A escola

Sabendo da importância crucial que os primeiros anos de vida têm no desenvolvimento de uma pessoa, uma pergunta óbvia vem à tona: qual é a educação mais adequada que uma escola de educação infantil pode oferecer? 

Antigamente os filhos ficavam em casa com os pais, com a mãe mais comumente, até a idade de ir para a escola, o que ocorria em torno dos 7 anos de vida. Os tempos mudaram, as pressões econômicas e sociais aumentaram, e hoje ambos os pais têm de trabalhar fora. Assim, o comum é uma criança ir para alguma instituição de educação já a partir dos primeiros meses de vida. Na prática, a criança passa boa parte do seu dia aos cuidados das escolas de educação infantil. É natural que queiramos saber qual o melhor tipo de escola para que nossos filhos se desenvolvam de forma saudável.


Pois bem, em minha prática educacional tenho visto cada vez mais uma ênfase desmedida no desempenho acadêmico das crianças. Quem tem filhos em escolas que adotam certos sistemas de ensino sabe que eles são submetidos a 3 provas por semana já nas séries do ensino fundamental 1. Que, ao procurar uma escola de ensino fundamental para o filho, esta aplica “avaliações” do “nível” da criança, para determinar se ela tem “competências” adequadas ao ritmo da escola! Que nível? Que competências? Quase todos acadêmicos! O que isso significa? Que bons alunos são os que estão adequados a determinados padrões de conhecimento acadêmico: como eles sabem ler e escrever, como sabem classificar, que fatos conhecem, como sabem contar, etc. Muitos pais avaliam a qualidade da educação infantil baseado nestes parâmetros. 


Será que crianças expostas muito cedo a ambientes fortemente acadêmicos se desenvolvem mais e melhor que outras crianças?

David Elkind, psicólogo infantil e professor da universidade Tufts nos EUA, demonstrou preocupação a este respeito, argumentando que esta pressão cada vez maior sobre o desempenho acadêmico de crianças pré-escolares pode deixá-las sem tempo para ser criança.
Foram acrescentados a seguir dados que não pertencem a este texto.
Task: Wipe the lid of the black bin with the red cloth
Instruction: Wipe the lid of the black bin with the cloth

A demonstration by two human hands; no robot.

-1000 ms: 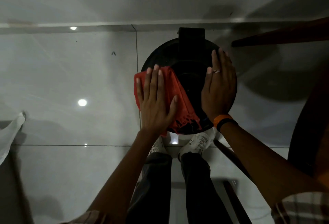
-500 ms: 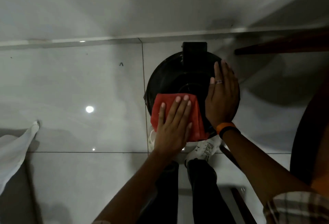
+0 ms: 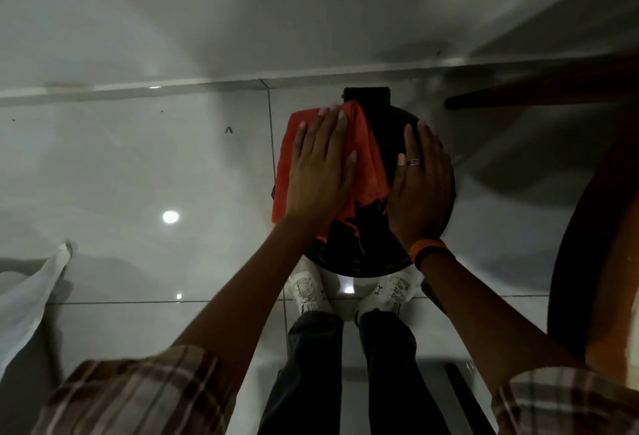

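Observation:
The round black bin lid [image 3: 366, 255] lies below me on the tiled floor, its hinge block against the wall. The red cloth [image 3: 366, 154] is spread over the lid's left and far part. My left hand [image 3: 320, 172] presses flat on the cloth, fingers stretched toward the hinge. My right hand [image 3: 420, 185] lies flat on the lid's right side, fingers together, a ring on one finger and an orange and black band at the wrist. It touches the cloth's right edge.
Glossy grey floor tiles [image 3: 138, 175] surround the bin. A dark wooden table edge [image 3: 581, 262] and a leg [image 3: 518, 96] stand at the right. A white cloth [image 3: 27, 296] hangs at the left. My white shoes [image 3: 307, 291] stand just before the bin.
My left hand has slid the red cloth from the near edge of the lid up to its far left part. The right hand stays on the lid's right side.

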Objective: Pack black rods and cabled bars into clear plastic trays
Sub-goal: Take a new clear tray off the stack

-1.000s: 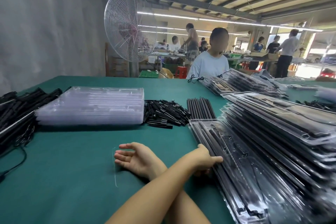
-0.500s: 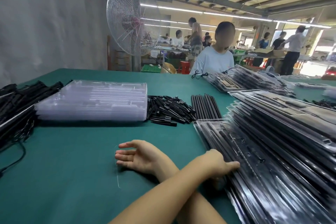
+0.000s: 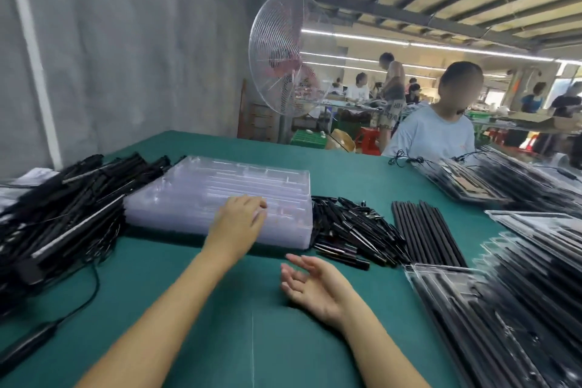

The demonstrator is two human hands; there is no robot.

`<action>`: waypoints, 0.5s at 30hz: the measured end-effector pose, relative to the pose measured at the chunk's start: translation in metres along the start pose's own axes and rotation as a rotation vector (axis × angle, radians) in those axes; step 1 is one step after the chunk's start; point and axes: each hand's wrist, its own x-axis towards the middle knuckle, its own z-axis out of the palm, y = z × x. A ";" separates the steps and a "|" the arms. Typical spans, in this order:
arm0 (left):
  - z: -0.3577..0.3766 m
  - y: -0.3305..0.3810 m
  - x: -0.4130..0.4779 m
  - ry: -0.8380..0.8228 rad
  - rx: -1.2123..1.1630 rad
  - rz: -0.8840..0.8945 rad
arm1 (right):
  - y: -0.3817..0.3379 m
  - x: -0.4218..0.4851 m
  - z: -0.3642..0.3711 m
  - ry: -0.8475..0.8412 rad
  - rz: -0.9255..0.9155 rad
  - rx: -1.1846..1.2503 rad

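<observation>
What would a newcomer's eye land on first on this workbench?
Most likely the tall stack of clear trays in the middle of the green table, with the left hand touching its top and the right hand lying open, palm up, in front. Black heaps frame it: cabled bars at the left, packed trays at the right. A big wire-caged fan stands behind the table.
</observation>
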 end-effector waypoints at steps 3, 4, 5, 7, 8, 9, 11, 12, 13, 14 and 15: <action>-0.003 -0.058 0.007 -0.096 0.217 0.008 | -0.005 0.007 0.000 -0.042 0.006 0.039; -0.003 -0.065 0.009 -0.097 0.188 0.020 | -0.005 0.010 -0.001 -0.058 0.017 0.012; -0.004 -0.069 0.012 -0.077 0.151 0.028 | -0.004 0.012 -0.001 -0.074 0.028 -0.001; -0.009 -0.069 0.020 -0.097 0.106 0.010 | -0.005 0.012 -0.001 -0.070 0.024 -0.008; -0.013 -0.067 0.024 -0.138 0.069 -0.019 | -0.005 0.011 -0.001 -0.063 0.012 -0.015; -0.016 -0.066 0.028 -0.184 0.006 -0.057 | -0.004 0.010 0.000 -0.041 -0.014 -0.043; -0.021 -0.064 0.034 -0.245 -0.115 -0.119 | -0.003 0.010 0.004 0.044 -0.102 -0.122; -0.022 -0.064 0.036 -0.265 -0.143 -0.144 | -0.003 0.012 0.007 0.112 -0.189 -0.189; -0.022 -0.063 0.039 -0.281 -0.157 -0.163 | -0.003 0.015 0.009 0.197 -0.292 -0.284; -0.022 -0.062 0.041 -0.297 -0.163 -0.177 | -0.003 0.018 0.012 0.297 -0.405 -0.413; -0.022 -0.061 0.043 -0.312 -0.159 -0.185 | -0.003 0.020 0.013 0.401 -0.528 -0.578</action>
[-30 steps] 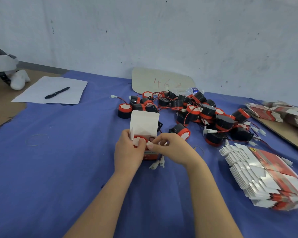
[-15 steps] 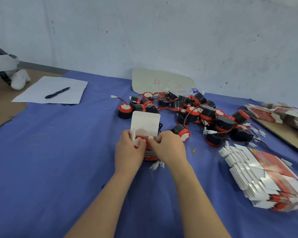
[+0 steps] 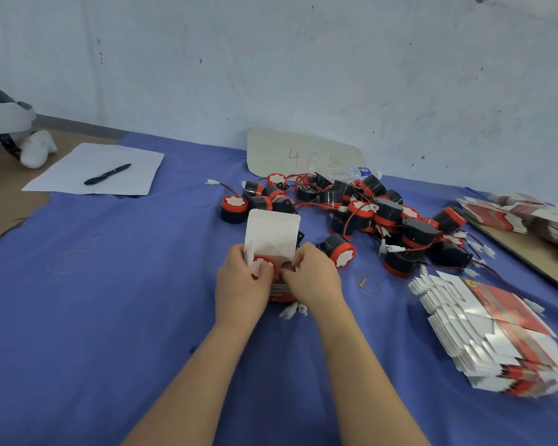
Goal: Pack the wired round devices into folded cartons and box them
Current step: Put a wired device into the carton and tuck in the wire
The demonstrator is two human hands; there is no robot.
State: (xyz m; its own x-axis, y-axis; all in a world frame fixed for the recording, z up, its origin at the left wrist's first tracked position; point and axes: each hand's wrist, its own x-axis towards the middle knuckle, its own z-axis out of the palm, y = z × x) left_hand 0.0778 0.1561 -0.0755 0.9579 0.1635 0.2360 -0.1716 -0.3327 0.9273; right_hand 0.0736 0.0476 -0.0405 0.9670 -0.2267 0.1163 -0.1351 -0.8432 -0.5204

E mais, elas podem perder o interesse e o gosto pela aprendizagem. Vários estudos, entre eles o de Marcon et al. (1999), corroboram esta visão. Vejamos.

Crianças de 3 a 6 anos que frequentavam pré-escolas com foco acadêmico demonstraram de início mais competência acadêmica básica, como reconhecer letra e leitura básica. No entanto, elas perdem estas competências ao final do ensino infantil. Além disso, elas se demonstraram menos criativas, mais estressadas e mais ansiosas em relação às provas, menos confiantes, menos orgulhosas e menos entusiasmadas do que as crianças que frequentavam pré-escolas onde as práticas didáticas eram voltadas para atividades sociais centradas nas crianças, flexíveis e com base na autodescoberta. Crianças que estudaram em pré-escolas baseadas nas iniciativas próprias das crianças demonstraram ao final do ciclo maior domínio das competências básicas do que as crianças das escolas que enfatizavam atividades acadêmicas. Como resumiu Marcon:

“O sucesso escolar posterior das crianças parece ser reforçado por experiências de aprendizagem mais ativas e baseadas nas iniciativas das crianças. O progresso a longo prazo pode ser retardado por experiências acadêmicas pré-escolares excessivas, que apresentam experiências de aprendizagem formais cedo demais para o nível de desenvolvimento das crianças. Forçar crianças cedo demais [em competências acadêmicas, em detrimento da autodescoberta] é uma prática que pode realmente sair pela culatra. Pois quando as crianças tiverem de ir para as séries do ensino fundamental,  serão obrigadas a pensar de forma mais independente e assumir maior responsabilidade pela sua própria aprendizagem.”


Ou seja, pré-escolas que balanceiam de forma saudável brincadeiras e aprendizagem por meio da autodescoberta mostraram-se mais benéficas do que as centradas em conhecimentos acadêmicos e habilidades pré-determinadas a serem ensinadas. Isso nos faz pensar muito, não? Como são as práticas do dia-a-dia na escola do seu filho? Podemos usar estas descobertas quando formos escolher uma nova escola? De que maneira?


Comentários

  1. Lendo esse texto lembrei de mim mesma quando iniciei a escola, uma menina de 7 anos totalmente inserida num contexto acadêmico controlado pela ditadura militar. Não lembro de nada relativo a criatividade nesse período escolar, até os desenhos eram limitados a uma vez por semana, às sextas feiras e sempre com temas definidos pelo professor.
    Fico feliz que hoje com mais liberdade em nosso país possamos estimular criatividade, sinto que os pais de minha idade ainda são os acorrentados da expressão pessoal.